Non. Il faut dire que le Conseil des infrastructures a existé avant l’Armp parce qu’il a été créé en 2004, si mes souvenirs sont bons. Selon la loi, c’est un organe consultatif qui donnait son avis sur des questions d’opportunité, la régularité de la procédure et sur ce qui est envisagé. On voyait que le Conseil des infrastructures était même partie prenante dans la commission des marchés. Mais tout récemment, il y a eu une modification de la loi instituant le Conseil des infrastructures qui fait que celui-ci ne peut plus participer à la commission des marchés. Il a maintenant compétence pour statuer sur les litiges nés de l’attribution des contrats de partenariat public/privé.

C’est à ce niveau que la question du doublon peut se poser par rapport à l’Armp. Et je ne le crois pas. Parce que, si on veut interpréter positivement la loi qui donne compétence au Conseil des infrastructures pour statuer sur les litiges nés de l’attribution des contrats de partenariat public/privé, on peut constater que cela ne concerne qu’une compétence résiduelle. Et l’Armp a une compétence générale sur les Mp. C’est une sorte d’exception qu’on lui donne mais qui n’empêche pas l’Armp de statuer parce qu’elle reste compétente.

Qu’en est-t-il du Centre d’arbitrage et de conciliation qui est logé à la Chambre de commerce, d’industrie et d’agriculture de Dakar ?

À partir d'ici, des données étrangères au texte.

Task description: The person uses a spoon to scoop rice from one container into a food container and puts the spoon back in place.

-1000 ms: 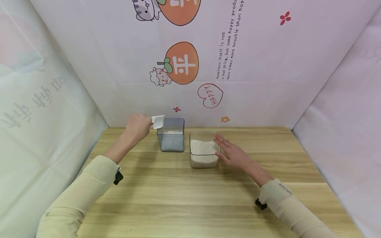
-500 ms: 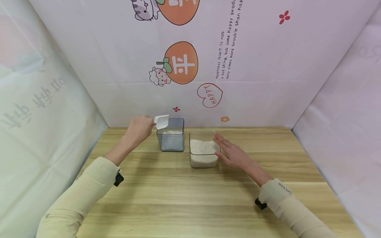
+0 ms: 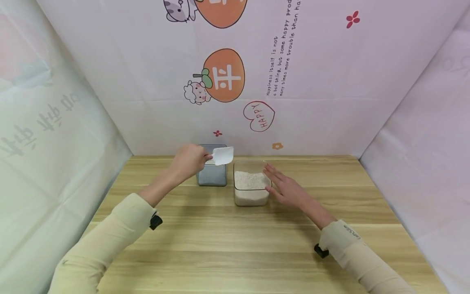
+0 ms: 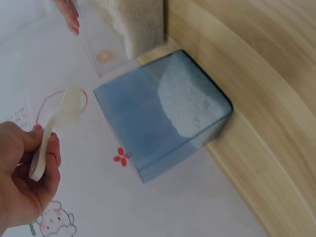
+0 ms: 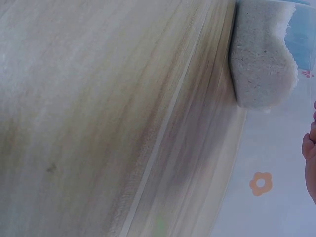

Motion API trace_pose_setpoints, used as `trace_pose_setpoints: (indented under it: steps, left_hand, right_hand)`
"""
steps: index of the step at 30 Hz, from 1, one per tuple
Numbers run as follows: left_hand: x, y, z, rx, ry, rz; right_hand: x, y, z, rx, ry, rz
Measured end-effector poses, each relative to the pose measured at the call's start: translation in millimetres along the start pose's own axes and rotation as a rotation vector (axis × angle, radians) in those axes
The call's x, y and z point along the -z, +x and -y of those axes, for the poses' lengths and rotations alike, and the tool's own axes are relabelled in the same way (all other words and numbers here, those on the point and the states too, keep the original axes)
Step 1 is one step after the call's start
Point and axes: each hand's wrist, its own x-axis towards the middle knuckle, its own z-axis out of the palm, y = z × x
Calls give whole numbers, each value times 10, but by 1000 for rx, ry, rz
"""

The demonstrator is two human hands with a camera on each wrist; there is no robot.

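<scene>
My left hand (image 3: 189,161) pinches the handle of a white scoop (image 3: 223,156). In the head view the scoop's blade hangs over the right side of the blue-tinted container (image 3: 212,177), near the gap between the two containers. White grains (image 4: 190,101) fill part of that blue container in the left wrist view. To its right stands a clear container (image 3: 251,198) holding rice-like white grains (image 3: 251,180). My right hand (image 3: 288,188) rests on the clear container's right side, fingers extended along its rim. Whether the scoop carries any grains is hard to tell.
Both containers stand on a wooden table (image 3: 235,245) near its back edge. Behind them rises a white wall sheet (image 3: 312,122) with printed drawings. More white sheets (image 3: 55,163) flank the table on both sides.
My left hand has moved right with the scoop, from the blue container's left edge to its right side. My right hand has stayed against the clear container.
</scene>
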Motion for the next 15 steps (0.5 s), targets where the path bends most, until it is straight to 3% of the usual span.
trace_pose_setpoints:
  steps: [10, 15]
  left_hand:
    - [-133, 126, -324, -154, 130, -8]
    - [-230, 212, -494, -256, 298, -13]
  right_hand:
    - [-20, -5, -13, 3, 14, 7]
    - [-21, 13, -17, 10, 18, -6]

Nous n’avons pas le même champ d’intervention. L’Armp intervient beaucoup plus pour des contentieux qui sont nés lors de la passation des Mp. Or, l’arbitrage n’intervient que lorsqu’il y a des difficultés dans l’exécution d’un contrat. Cela suppose que le contrat est déjà formé. L’intervention de l’Armp se situe avant l’exécution du contrat. En ce moment, on prépare le contrat. Et c’est une des clauses du contrat qui prévoit, dans le cas d’un litige, que celui-ci sera soumis à un centre d’arbitrage. Or, on n’est pas encore à ce stade-là. De sorte qu’il n’y a pas de possibilité de concurrence entre l’Armp et le centre d’arbitrage. Si les parties décident que quand il y a un litige qui va naître au cours de l’exécution du contrat, que ce litige ne sera pas soumis aux juridictions compétentes mais plutôt à un arbitre, cela veut dire que les parties ont opté pour ça. Et l’Armp n’a pas de compétence pour s’imposer aux parties.